- Besançon (right) in 2013
- Born: 27 December 1944 Nice, France
- Died: 6 September 2026 (aged 81) Israel
- Education: Yeshiva of Aix-les-Bains
- Occupation: Rabbi

= Israël Isaac Besançon =

French-Israeli rabbi (1944–2026)

Israël Isaac Besançon (ישראל יצחק בזנסון; 27 December 1944 – 6 September 2026) was a French-Israeli rabbi and painter.

==Biography==
Born in Nice on 27 December 1944, Besançon showed an interest in painting and studying the Torah in his youth. He studied at several Jewish institutions in Europe, including in Antwerp and Lucerne. After he graduated from the Yeshiva of Aix-les-Bains, he married filmmaker Barbara Rubin in New York City.

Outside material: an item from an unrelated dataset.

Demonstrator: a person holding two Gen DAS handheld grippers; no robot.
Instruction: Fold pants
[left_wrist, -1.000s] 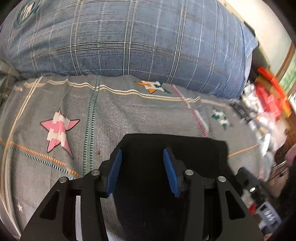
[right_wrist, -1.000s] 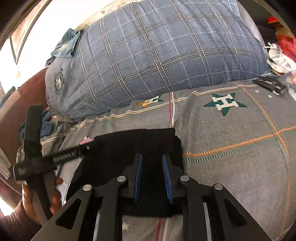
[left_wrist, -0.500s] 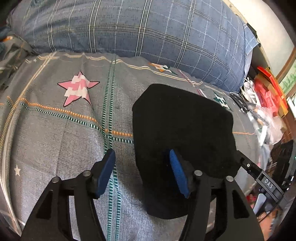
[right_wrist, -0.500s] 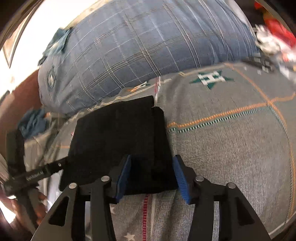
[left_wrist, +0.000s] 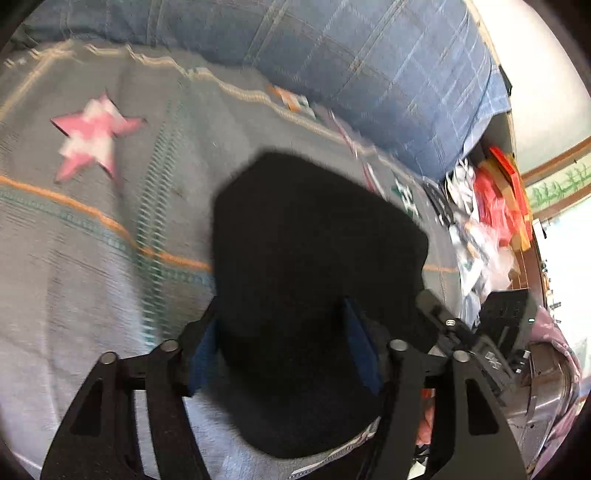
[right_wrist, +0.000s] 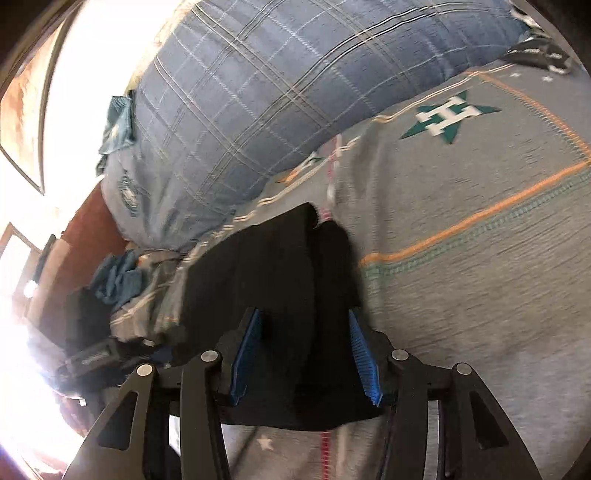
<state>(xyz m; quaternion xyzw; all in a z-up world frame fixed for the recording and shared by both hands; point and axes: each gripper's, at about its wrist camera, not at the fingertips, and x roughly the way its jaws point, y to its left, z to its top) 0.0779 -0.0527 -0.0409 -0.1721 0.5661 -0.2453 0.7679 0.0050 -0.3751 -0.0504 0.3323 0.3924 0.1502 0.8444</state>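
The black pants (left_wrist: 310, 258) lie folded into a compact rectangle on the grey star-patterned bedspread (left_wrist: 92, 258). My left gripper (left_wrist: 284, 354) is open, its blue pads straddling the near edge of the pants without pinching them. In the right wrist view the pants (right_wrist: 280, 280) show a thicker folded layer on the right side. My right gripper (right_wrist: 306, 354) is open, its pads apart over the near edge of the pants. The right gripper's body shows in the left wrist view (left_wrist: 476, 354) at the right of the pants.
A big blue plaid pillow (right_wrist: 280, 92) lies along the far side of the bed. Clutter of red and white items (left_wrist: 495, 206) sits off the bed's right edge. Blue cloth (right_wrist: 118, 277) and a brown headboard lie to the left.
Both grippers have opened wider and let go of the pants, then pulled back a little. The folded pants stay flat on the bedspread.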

Rubin died in 1980 due to complications following the birth of their fifth child. A few months later, he married Déborah Shapiro, with whom he had one child. Shapiro died in 2023. In 1994, he moved to Tel Aviv and began following the teachings of Nachman of Breslov. He particularly studied the Likutei Moharan and Rabbi Abraham Ben Nahman. In 1997, he published a collection of paintings titled Tel Yitzchak.

Israël Isaac Besançon died on 6 September 2026, at the age of 81.